Aunque, para simulacros como los que hicieron las delicias de Baudrillard, nada como el “sujeto trascendental” kantiano, al que Kant califica como una “X”, para entendernos en España, un “mister X”, (una incógnita judicial no resuelta) del que nada sabemos, pero mucho sospechamos, y sin el que, prosigue Kant, no podríamos decir que los pensamientos y las acciones son “mías”, que tienen un autor. Tema (no el de “míster X”) que explicitaré en un próximo libro, uno de cuyos capítulos está dedicado al making of de la dialéctica trascendental kantiana. Es la matrix de todas las matrix.

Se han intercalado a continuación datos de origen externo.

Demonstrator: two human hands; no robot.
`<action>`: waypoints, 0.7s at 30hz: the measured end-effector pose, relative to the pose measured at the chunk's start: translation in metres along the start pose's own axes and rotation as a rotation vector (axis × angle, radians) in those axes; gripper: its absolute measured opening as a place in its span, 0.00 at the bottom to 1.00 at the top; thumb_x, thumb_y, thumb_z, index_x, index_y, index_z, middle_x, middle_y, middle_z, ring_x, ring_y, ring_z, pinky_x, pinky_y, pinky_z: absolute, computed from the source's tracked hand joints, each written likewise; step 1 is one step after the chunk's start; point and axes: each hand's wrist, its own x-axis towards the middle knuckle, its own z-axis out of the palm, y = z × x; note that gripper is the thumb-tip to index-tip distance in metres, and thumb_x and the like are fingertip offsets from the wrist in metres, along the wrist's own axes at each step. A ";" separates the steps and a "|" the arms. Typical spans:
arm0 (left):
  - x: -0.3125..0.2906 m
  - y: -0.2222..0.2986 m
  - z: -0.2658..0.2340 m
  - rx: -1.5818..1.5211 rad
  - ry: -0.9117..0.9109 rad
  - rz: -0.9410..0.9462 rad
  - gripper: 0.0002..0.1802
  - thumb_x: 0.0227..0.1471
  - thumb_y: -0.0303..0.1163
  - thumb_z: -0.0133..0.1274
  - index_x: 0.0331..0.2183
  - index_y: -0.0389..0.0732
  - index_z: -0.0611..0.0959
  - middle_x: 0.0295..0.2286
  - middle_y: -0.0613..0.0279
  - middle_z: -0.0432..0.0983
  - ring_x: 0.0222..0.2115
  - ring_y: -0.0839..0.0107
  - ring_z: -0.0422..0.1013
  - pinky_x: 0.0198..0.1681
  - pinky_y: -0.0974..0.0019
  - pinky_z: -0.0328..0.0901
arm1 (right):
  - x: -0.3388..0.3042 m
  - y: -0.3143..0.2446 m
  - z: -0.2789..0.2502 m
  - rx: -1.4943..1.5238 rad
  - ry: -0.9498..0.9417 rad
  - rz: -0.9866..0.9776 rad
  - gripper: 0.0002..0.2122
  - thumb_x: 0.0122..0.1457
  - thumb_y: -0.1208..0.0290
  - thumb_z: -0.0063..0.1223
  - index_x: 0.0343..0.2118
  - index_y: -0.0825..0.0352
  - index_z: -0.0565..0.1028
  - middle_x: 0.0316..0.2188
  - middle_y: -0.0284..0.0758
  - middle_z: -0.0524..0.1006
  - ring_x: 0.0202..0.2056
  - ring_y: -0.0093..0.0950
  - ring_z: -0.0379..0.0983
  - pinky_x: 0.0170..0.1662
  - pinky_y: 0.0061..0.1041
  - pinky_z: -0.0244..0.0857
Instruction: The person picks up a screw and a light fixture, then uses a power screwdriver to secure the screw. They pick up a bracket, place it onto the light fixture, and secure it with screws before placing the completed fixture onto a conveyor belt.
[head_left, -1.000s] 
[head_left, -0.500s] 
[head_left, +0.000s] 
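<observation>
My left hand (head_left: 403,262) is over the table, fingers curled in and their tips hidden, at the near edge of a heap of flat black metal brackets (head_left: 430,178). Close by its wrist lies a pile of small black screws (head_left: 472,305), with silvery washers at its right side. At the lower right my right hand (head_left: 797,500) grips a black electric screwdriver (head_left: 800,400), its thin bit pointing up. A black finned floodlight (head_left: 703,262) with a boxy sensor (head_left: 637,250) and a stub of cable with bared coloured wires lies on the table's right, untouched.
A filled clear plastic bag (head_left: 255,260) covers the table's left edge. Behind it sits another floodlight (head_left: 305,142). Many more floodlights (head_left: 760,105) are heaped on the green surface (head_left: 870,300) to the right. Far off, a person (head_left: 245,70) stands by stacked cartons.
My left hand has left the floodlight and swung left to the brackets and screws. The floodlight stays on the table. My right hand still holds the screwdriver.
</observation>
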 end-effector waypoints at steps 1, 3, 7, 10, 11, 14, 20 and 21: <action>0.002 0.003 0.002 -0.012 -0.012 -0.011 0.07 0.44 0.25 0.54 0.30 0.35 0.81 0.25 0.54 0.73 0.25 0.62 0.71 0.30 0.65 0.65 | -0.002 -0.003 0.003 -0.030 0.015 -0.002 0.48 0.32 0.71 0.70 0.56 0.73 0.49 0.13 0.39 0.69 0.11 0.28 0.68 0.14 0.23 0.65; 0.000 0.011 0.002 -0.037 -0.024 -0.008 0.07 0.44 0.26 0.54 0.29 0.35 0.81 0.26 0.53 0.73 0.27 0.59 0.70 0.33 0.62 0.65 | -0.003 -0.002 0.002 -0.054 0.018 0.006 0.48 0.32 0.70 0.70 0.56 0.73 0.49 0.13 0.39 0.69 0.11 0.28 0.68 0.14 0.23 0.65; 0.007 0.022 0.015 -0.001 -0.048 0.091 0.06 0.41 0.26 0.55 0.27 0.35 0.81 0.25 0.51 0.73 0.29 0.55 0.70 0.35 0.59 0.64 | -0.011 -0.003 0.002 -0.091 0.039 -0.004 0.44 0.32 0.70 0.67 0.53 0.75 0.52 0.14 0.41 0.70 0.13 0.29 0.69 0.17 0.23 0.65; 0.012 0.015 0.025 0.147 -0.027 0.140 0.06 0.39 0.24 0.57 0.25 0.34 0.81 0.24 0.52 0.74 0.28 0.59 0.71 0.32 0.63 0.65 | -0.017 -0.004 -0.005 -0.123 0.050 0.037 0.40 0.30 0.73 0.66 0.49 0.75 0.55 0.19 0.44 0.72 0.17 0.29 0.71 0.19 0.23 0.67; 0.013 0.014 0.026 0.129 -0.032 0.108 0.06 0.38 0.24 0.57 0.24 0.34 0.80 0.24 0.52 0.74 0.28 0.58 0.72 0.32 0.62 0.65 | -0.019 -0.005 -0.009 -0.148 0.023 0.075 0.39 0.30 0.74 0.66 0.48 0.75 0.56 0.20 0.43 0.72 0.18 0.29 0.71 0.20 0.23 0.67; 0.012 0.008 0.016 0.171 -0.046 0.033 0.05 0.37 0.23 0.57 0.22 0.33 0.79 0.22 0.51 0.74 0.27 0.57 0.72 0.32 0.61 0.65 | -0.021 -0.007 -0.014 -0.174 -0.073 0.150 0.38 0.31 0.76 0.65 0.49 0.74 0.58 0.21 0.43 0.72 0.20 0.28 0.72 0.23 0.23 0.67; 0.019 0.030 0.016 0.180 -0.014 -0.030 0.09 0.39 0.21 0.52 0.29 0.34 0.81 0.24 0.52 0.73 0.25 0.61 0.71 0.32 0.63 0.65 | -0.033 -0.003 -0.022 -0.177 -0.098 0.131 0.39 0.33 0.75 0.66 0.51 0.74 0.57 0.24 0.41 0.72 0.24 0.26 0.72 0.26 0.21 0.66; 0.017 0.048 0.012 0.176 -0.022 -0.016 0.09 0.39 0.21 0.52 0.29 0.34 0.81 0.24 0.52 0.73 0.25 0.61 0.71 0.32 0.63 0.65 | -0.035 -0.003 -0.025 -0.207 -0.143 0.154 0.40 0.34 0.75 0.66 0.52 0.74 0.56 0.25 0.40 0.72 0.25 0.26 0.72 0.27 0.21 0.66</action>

Volvamos a Kundera, a su tesis de que la vida siempre está en otra parte. Para Murakami ese yo provisional siempre ha sido hecho en otra parte: “Pensé que quizá May Kasahara tuviera razón. El hombre que era yo, a fin de cuentas, había sido hecho en alguna otra parte. Y todo venía de otra parte y luego volvía a irse a otra parte. Yo no soy más que un simple camino por donde pasa el hombre que yo soy” (Crónica, p. 274-5). Difícilmente se puede encontrar un texto que nos dé mejor una de las claves de las novelas de Murakami: son la narrativa de una educación sentimental. Son novelas de formación y de deformación, como lo eran en su tiempo las románticas todavía no jibarizadas por la actual hermenéutica del romanticismo de Jena.

No se trata del yo que anda por los caminos sino del yo como camino del yo. Esto es puro romanticismo, ya que el romántico en realidad no sale fuera, sino que como dice Novalis, es hacia dentro donde conduce ese camino misterioso del yo. La variante de Murakami es que el yo es siempre provisional, hasta que llega el yo definitivo. Pero no se vea en esto la mano de las teorías edificantes sobre la finitud humana. No es un yo quijotesco al estilo de Fichte o del ornitorrinco de Unamuno, según Ortega, sino un yo manipulado, es decir, hecho a mano, reblandecido al pasar de unas manos a otras. Lo que una de las mujeres más fascinantes, el personaje de Creta Kanoo, caracteriza como una prostitución del cuerpo y de la mente. Es a partir de ahí, de la experiencia del dolor, cuando surge el “tercer yo”, el definitivo: “Y comprendí que me había convertido en otra persona. Es decir, que aquél era mi tercer yo” (Crónica, p. 315).


Estamos ante una existencia metafórica. Y es preciso que ahora entre en juego el elemento que posibilita esas metamorfosis del yo, lo que hace, como citaba al comienzo, que leer las obras de Marukami sea como colgar un cuadro surrealista. Son las metáforas.